Timing is important in this endeavour, if you make your blinks or your eye movement too slow the audience will wonder if your character is half asleep or just not quite there. The eyes are a tracking tool, defining movement, making out shapes. Try to watch someone's eyes, the eyes stop for a couples of seconds and then with nearly like a "flick" they are moved again. Blinks are when the brain is trying to process the information, or to keep the eyes moist and to protect them from harm. In some cases when someone is extremely stressed or tired the blinks become longer as the brain is trying to give the body a "rest" from the world.
The normal human emphasises their speech with their heads, it curious to watch but it is so much fun to watch someone's head to bob and weave to what they are saying. Sometimes they have subtle head shakes and head nods like they themselves are disagreeing or agreeing on what subject that they are talking about.
The head leans to the side or toward the speaker if the subject is quite interesting to them, you can tell if it is not, the head remains in the straight up and down or propped up with a elbow, this also works while someone is talking on a telephone although the person is not there.
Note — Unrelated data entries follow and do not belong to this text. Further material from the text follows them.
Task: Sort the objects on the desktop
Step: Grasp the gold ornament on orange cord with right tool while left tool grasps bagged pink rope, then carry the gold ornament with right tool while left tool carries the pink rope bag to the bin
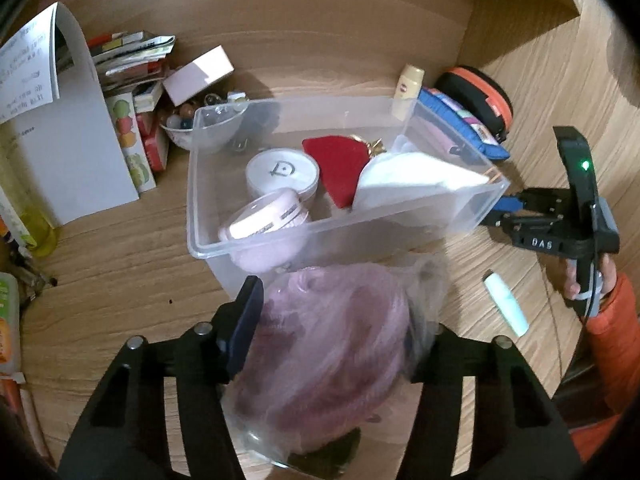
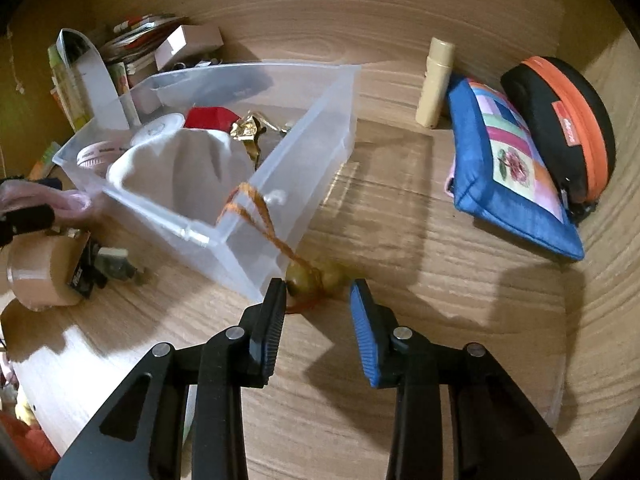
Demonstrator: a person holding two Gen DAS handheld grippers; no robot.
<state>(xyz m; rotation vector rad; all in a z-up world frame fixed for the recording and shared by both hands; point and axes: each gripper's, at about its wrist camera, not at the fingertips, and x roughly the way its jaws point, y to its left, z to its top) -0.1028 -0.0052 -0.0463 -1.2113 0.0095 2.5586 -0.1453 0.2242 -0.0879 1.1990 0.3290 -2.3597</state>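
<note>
A clear plastic bin (image 1: 460, 216) sits mid-desk, holding a white round tin (image 1: 282, 172), a pink-lidded jar (image 1: 266, 216), a red piece (image 1: 340, 168) and a white cloth pouch (image 1: 416, 178). My left gripper (image 1: 332, 328) is shut on a clear bag of pink yarn (image 1: 332, 344), just in front of the bin's near wall. My right gripper (image 2: 318, 304) is open beside the bin's corner (image 2: 256, 240), its fingertips on either side of olive beads on an orange cord (image 2: 316, 274) that hangs over the bin rim. The right gripper also shows in the left wrist view (image 1: 520, 208).
A blue patchwork pouch (image 2: 508, 168), an orange-black case (image 2: 560, 120) and a cream tube (image 2: 434, 84) lie at the right back. A mint tube (image 1: 506, 304) lies on the desk. Booklets, a pink box (image 1: 200, 74) and a bead bowl (image 1: 184, 124) crowd the left. A tape roll (image 2: 40, 272) lies left.
</note>
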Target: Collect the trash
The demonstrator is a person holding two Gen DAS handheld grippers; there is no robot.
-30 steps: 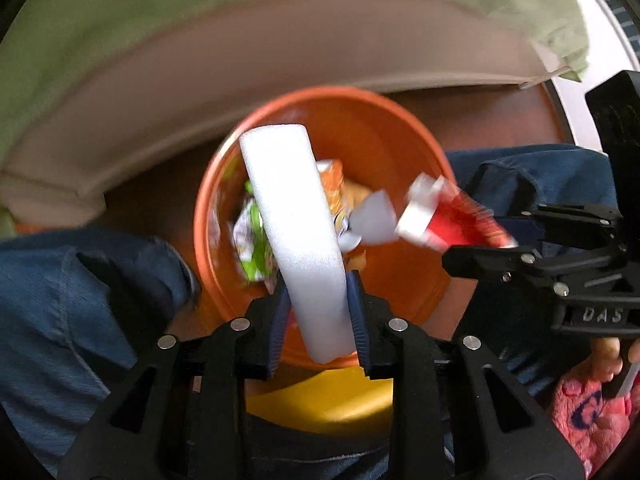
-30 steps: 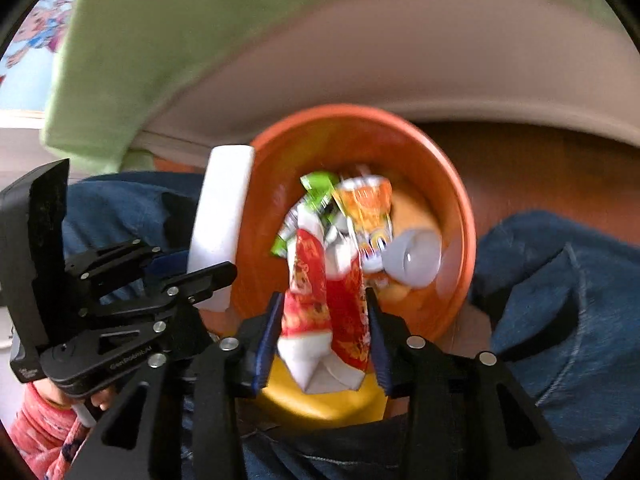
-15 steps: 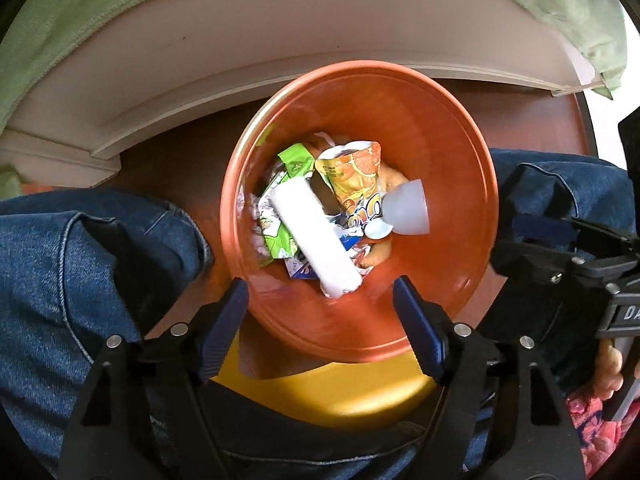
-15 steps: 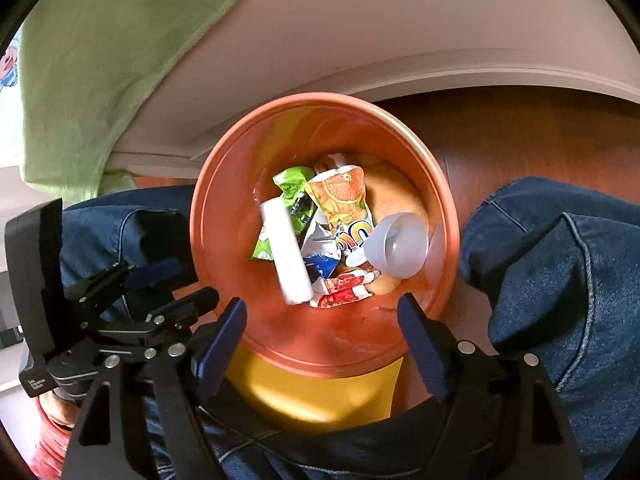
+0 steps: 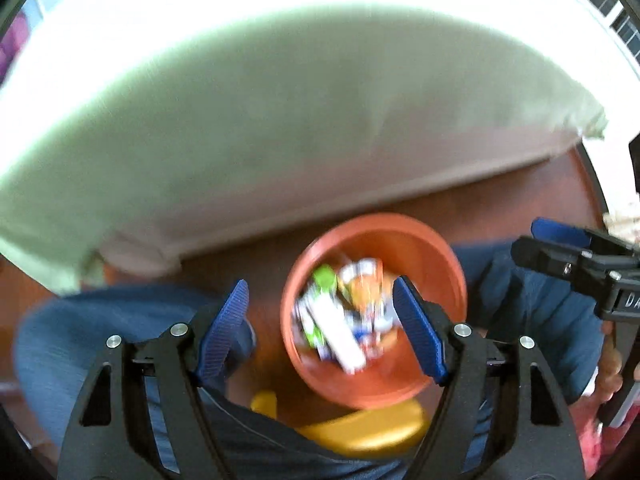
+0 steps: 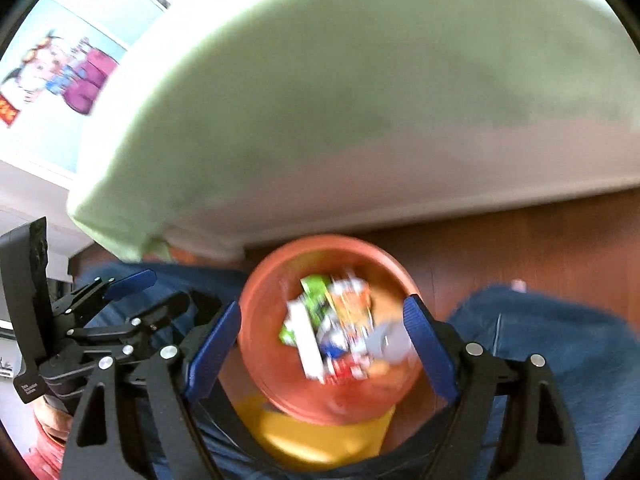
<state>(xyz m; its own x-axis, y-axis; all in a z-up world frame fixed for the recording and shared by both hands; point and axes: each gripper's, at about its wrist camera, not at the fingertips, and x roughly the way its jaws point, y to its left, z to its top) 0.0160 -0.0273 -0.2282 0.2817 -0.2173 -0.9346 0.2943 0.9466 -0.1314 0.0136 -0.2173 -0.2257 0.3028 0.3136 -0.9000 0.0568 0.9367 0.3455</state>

The head if one the hands is close to it, the head will lean in that particular direction if it is trying to support the body language that the rest of the body is giving off.
The head also can show the "positive" or the "negative" of the characters thoughts, if sad or depressed the head as well as the rest of the body slumped like they cannot or don't have enough energy to support themselves, the head might be nearly resting on their chest if it is "nearly the end of their world" and the head might drag, timing wise behind the body movement.
Angry the head is nearly in a straight up and down position, it is going to react like the rest of the body in a "choppy" movement like the body is a blade trying to hack away whatever's is bothering them, the head might do two things, lead if the person is really lost it (I suggest running really fast) or be constrained in movement, if the person is trying to control their temper.
Happy or in Love (just think of "singing in the rain, you get the picture), the head will be trying to levitate the rest of the body closer to the sky, it will be turned upwards and it will be trying to lead the rest of the body, the body will be dragging the body behind it and you could do some really nice work with feet nearly on tip -toe with the vitality that the character is feeling.
Now... I think I have done enough, writing, animators don't do well with reading, they like pictures. But before I finish. Still remember that there is the rest of the body to animate and that is going to support what head is trying to tell the audience, also know that people after they look at the character's head are going to take in the rest of the body, be warned.